Gaussian Point Splatting introduces a highly scalable, real-time rendering technique capable of handling hundreds of millions of Gaussians, significantly advancing large-scale scene visualization and novel view synthesis. Its efficient use of parallel processing and hierarchical culling makes it a breakthrough for high-fidelity graphics rendering, impacting both industry applications and consumer experiences.

Key Takeaways

Gaussian Point Splatting

Joris Rijsdijk, Christoph Peters, Michael Weinnman, Ricardo Marroquim.

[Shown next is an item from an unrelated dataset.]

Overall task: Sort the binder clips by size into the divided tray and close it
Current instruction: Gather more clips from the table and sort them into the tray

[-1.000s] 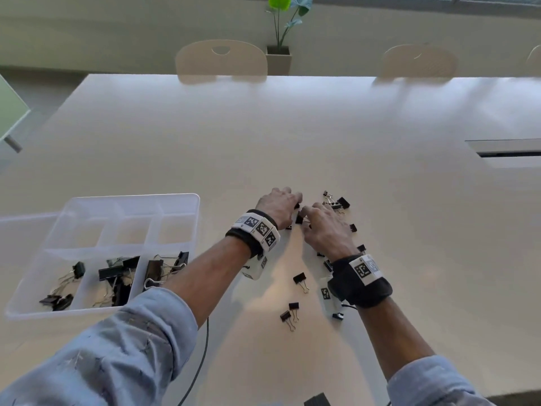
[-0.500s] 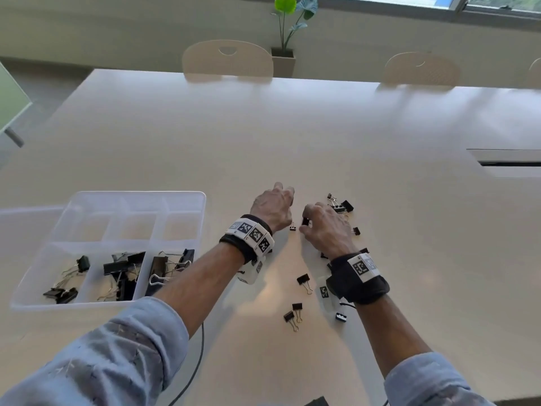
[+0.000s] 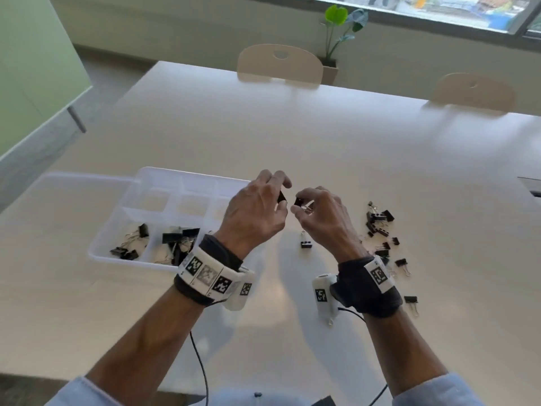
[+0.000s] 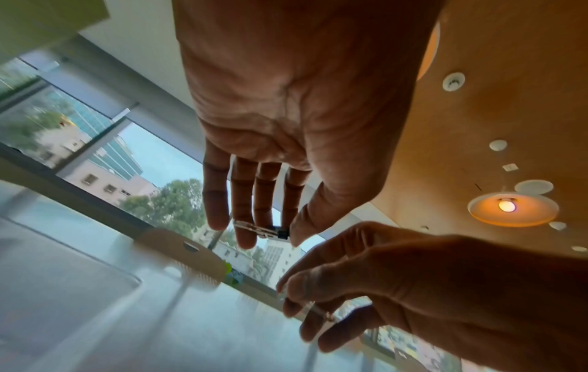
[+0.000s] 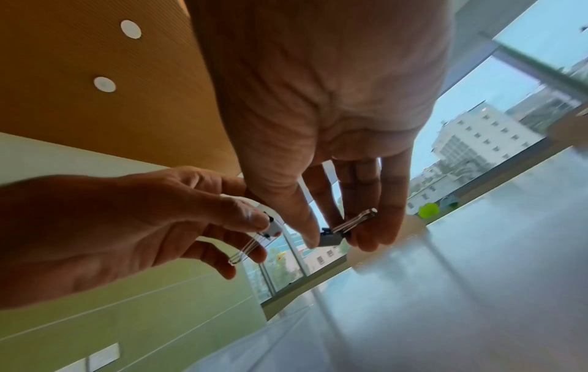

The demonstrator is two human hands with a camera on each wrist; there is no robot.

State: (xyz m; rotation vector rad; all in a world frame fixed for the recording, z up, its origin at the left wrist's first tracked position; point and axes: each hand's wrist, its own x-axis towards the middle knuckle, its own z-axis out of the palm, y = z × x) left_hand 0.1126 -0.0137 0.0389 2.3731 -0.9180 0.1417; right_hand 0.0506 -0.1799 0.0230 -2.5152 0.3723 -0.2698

2026–07 in ACM Transactions on Graphics (Proc. SIGGRAPH) 45, 4.

Official version

Abstract

We propose Gaussian point splatting, a stochastic method to render Gaussian splats that scales extremely well to scenes with many Gaussians. Our core idea is to sample pixel-sized, opaque points from the Gaussians and to splat them to a framebuffer using 64-bit atomics. Through parallel programming primitives, we achieve an even distribution of the workload across millions of threads. Since these threads splat points independently, multiple points may splat to the same pixel. That makes it non-trivial to determine how many points should be splatted for a Gaussian or how they should be distributed to achieve the desired opacity. We successfully formalize and solve these problems, thus keeping our renders faithful to the original Gaussian splatting. To further accelerate our method, we employ hierarchical frustum and occlusion culling. Our method renders hundreds of millions of Gaussians in real time. The only differences compared to the original Gaussian splatting are slight noise and differences in aliasing.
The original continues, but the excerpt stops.